Before writing ANY implementation code:
- You write a test that will fail (because the feature doesn't exist yet)
- You run the test and SEE THE FAILURE OUTPUT (RED)
- You document in LEARNINGS.md: "RED: [test name] fails with [error message]"
- Only THEN you write implementation code
- You run the test again, SEE IT PASS (GREEN)
- You document: "GREEN: [test name] now passes"
The RED step is not optional. If the test hasn't failed, you haven't practiced TDD.
The TDD Cycle
RED → Run test, see failure, log to LEARNINGS.md
GREEN → Minimal code only, run test, see pass, log to LEARNINGS.md
REFACTOR → Clean up while staying green
Step 1: RED - Write Failing Test
# Write the test FIRST
def test_user_can_login():
result = login("user@example.com", "password123")

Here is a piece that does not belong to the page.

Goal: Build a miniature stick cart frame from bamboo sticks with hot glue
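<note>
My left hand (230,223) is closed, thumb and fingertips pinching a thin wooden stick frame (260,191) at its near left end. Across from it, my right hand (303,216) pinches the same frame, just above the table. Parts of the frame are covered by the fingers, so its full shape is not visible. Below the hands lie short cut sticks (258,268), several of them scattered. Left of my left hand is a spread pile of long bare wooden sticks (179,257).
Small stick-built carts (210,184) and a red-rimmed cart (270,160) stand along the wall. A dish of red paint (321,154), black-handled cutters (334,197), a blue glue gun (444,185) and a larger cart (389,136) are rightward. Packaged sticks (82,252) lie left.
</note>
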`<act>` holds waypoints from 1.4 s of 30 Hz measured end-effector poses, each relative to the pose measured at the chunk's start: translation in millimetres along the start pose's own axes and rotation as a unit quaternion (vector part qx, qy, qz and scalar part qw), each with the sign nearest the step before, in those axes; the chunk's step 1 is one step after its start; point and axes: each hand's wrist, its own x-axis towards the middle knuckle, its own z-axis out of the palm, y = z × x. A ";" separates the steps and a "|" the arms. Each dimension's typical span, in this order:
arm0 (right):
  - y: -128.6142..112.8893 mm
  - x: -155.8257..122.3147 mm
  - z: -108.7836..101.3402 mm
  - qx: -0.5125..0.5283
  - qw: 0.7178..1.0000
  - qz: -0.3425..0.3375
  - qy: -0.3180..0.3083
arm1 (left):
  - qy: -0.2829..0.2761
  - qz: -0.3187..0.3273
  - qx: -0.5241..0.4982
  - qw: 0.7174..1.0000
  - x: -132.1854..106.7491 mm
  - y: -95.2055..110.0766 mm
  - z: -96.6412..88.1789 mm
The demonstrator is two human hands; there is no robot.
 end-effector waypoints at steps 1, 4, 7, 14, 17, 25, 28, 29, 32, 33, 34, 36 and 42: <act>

assert result.success == True
assert result.token is not None
Run the test and observe the failure:
pytest tests/test_auth.py::test_user_can_login -v
# pytest: run specific test and see RED failure
Output will show:
FAILED - NameError: name 'login' is not defined
Log to LEARNINGS.md:
## RED: test_user_can_login
- Test written
- Fails with: NameError: name 'login' is not defined
- Expected: function doesn't exist yet
Step 2: GREEN - Minimal Implementation
Write the minimum code to make the test pass:
def login(email: str, password: str) -> LoginResult:
# Minimal implementation
return LoginResult(success=True, token="dummy-token")
Run the test and verify the pass:
pytest tests/test_auth.py::test_user_can_login -v
# pytest: run test again and see GREEN success
Output will show:
PASSED
Log to LEARNINGS.md:
## GREEN: test_user_can_login
- Minimal login() implemented
- Test passes
- Ready for refactor
Step 3: REFACTOR - Improve While Green
Clean up the code while keeping tests passing:
def login(email: str, password: str) -> LoginResult:
user = User.find_by_email(email)
if user and user.check_password(password):
return LoginResult(success=True, token=generate_token(user))
return LoginResult(success=False, token=None)
Verify tests remain green after refactoring:
pytest tests/test_auth.py -v
# pytest: run all tests and verify GREEN after refactor
Output will show:
All tests PASSED
What Counts as a Test
| REAL TEST (execute + verify) | FAKE "TEST" (NEVER ACCEPTABLE) |
|---|---|
| pytest calls function, asserts return | grep for function exists |
| Playwright clicks button, checks DOM | ast-grep finds pattern |
| ydotool types input, screenshot verifies | Log says "success" |
| CLI invocation checks stdout | "Code looks correct" |
| API request verifies response body | "I'm confident it works" |
THE TEST MUST EXECUTE THE CODE AND VERIFY RUNTIME BEHAVIOR.
Grepping is NOT testing. Log reading is NOT testing. Code review is NOT testing.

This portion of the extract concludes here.